A few weeks later whilst sitting on the arm of my sofa, alone in the flat I shared with my Husband and sobbing like a baby I had what some Alcoholics refer to as a moment of clarity - I was not going to make it through this alone. And by that I am not saying I had no support, I did, friends and family were amazing, but the trauma of losing my husband so young and so fast left me wanting to talk about things that I couldn't with people I knew. It is very hard to talk to someone you know sometimes as they get upset or don't know how to react, or just can't cope with the feelings someone in my position had, and lets face it the people that knew my Husband had their own grief to cope with aswell.
After my moment I called and arranged a meeting with the Hospice's Department Head for the Councelling and we talked about what had happened, she then assigned me a Councillor. I don't think it would be a lie to say I would not have made it throught the next year without her help. I had some extremely low times and did briefly contemplate ending it all as the pain was too much to bear.
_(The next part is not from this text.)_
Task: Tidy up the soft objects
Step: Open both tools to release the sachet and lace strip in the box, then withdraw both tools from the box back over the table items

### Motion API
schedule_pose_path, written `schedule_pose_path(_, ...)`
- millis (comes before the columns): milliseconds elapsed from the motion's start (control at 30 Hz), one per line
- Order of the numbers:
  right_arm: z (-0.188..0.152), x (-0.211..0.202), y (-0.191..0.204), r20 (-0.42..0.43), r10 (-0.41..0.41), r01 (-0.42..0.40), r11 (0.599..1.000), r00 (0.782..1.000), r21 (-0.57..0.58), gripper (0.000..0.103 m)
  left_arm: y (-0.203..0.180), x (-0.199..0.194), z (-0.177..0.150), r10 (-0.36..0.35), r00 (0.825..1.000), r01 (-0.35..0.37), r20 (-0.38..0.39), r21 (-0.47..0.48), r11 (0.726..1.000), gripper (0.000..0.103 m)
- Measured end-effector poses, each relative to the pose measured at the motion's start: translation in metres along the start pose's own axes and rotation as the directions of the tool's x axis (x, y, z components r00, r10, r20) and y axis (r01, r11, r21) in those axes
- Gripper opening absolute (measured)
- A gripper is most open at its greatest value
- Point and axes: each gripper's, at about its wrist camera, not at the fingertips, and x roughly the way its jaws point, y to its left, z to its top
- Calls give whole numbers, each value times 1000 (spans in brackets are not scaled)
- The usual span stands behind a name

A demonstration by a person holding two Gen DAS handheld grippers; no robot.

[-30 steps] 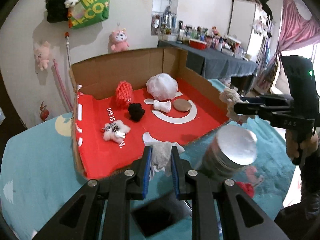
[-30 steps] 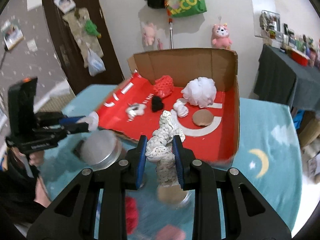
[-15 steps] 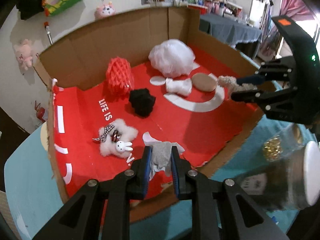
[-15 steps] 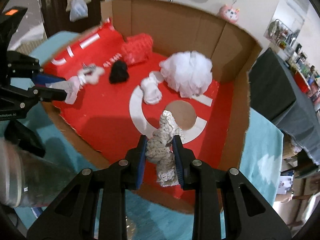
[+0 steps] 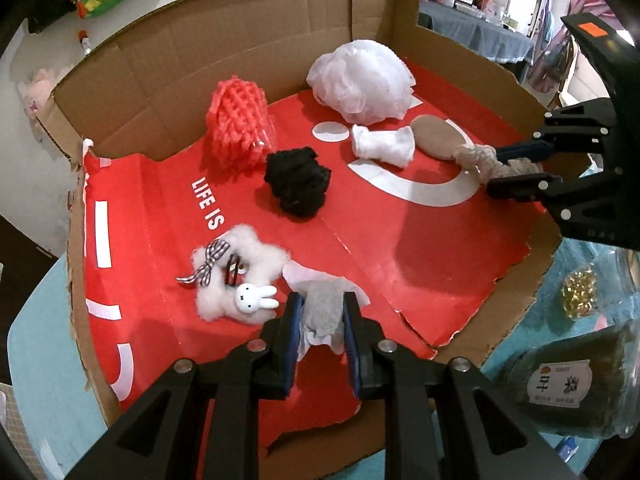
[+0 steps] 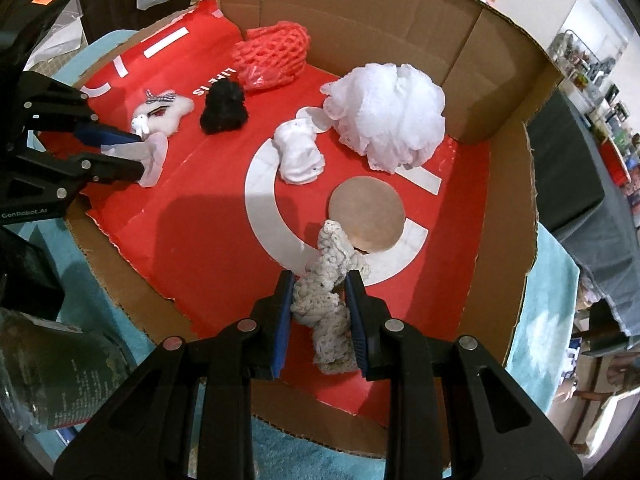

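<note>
Your left gripper (image 5: 320,320) clamps a grey sock (image 5: 325,310) over the cardboard box's (image 5: 240,32) near edge; your right gripper (image 6: 318,300) grips a knitted cream piece (image 6: 332,276) just before the box's brown disc (image 6: 366,216).

Both of my grippers are now down over the cardboard box (image 5: 248,36), where a second ago they hung back above the teal cloth (image 6: 552,280) in front of it. My left gripper (image 5: 322,320) carries its grey sock (image 5: 324,312) in over the box's torn front edge, close beside the fluffy rabbit toy (image 5: 240,276). My right gripper (image 6: 320,304) brings the cream knitted piece (image 6: 328,280) over the red floor, its top end at the brown disc (image 6: 366,216) (before, it sat short of the box entirely). The view tips downward, so the wall and hanging bags drop out of sight, and the jar (image 5: 560,384) slides off to the side.
</note>
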Motion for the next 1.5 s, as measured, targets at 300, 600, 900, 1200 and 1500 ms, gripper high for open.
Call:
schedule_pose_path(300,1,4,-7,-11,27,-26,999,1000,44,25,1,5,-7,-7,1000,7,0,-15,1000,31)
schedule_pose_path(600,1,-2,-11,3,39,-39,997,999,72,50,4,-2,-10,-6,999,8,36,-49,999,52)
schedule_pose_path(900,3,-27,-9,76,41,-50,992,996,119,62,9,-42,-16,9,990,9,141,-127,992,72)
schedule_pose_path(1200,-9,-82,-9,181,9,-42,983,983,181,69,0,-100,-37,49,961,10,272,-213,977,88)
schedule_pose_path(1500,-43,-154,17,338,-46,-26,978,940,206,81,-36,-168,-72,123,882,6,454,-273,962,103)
I had sessions where all I could do was cry or not say much at all - but that was ok, someone was listening and understanding and could speak to me from a place where they were not emotionally involved, although it must be terribly hard to deal with some of the things widowed people talk about.
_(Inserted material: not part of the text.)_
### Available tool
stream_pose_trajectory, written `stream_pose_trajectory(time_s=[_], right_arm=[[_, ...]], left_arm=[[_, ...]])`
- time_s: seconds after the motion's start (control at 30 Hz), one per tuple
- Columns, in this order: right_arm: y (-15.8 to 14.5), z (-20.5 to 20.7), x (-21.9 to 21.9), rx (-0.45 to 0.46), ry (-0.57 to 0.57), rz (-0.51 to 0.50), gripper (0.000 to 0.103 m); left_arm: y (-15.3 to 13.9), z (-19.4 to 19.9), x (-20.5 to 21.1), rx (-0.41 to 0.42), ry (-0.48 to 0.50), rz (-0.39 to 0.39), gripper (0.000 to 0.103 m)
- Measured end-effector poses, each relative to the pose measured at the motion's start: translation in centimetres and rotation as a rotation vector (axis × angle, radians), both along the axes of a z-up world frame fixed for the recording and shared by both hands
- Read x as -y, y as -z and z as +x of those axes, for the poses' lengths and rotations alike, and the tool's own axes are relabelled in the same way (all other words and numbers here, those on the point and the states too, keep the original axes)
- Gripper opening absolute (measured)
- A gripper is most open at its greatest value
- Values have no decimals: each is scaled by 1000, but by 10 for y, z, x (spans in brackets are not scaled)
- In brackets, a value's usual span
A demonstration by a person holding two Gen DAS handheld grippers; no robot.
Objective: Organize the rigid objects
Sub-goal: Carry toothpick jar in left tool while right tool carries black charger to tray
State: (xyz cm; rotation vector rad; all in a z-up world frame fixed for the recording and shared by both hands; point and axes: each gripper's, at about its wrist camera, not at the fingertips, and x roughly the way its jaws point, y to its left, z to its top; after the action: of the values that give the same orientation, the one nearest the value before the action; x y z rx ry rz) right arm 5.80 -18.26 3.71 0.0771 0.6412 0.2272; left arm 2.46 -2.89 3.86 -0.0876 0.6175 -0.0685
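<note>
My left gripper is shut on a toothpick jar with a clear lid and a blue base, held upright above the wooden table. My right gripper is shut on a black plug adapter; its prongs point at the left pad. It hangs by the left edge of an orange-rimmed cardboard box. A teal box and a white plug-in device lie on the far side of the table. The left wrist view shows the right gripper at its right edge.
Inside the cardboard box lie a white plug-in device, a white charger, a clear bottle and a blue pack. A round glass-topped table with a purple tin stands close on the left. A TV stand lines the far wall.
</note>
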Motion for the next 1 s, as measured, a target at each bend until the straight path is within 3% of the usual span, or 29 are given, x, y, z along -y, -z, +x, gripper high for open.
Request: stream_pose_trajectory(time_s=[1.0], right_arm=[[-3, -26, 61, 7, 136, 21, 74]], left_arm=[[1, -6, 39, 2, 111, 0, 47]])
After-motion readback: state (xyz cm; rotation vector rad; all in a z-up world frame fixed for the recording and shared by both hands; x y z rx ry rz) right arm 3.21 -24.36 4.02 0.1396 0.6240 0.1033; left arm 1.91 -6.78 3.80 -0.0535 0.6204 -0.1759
My Councillor helped me start remembering the fun times my Husband and I had as all I could think of at first was him being terribly ill and losing him. But it was all the other things that comes with being Widowed too, I had to move out of our flat, the place we were happy, the place where we got married, it was heartbreaking to leave. I also couldn't face going back to work as that was where we met and where he came to do work - I remember one Valentines day getting in to work and he had already been in and left a Red Rose and a "Love Monkey" toy sat on my desk :-)
Losing someone you love changes your whole life and had I not had the support I did the outcome might have been very different indeed. I owe a lot to my Councillor and will never forget the help and advice she gave me.
Just to clarify for you, I didn't ever ask for help in my life, I always thought I was strong enough to cope with anything life threw at me alone, so to do what I did by asking for help from St Giles for me at first made me feel weak and needy - but I am here to tell you, don't ever think that, asking for help when you need it is sometimes the bravest thing you can do.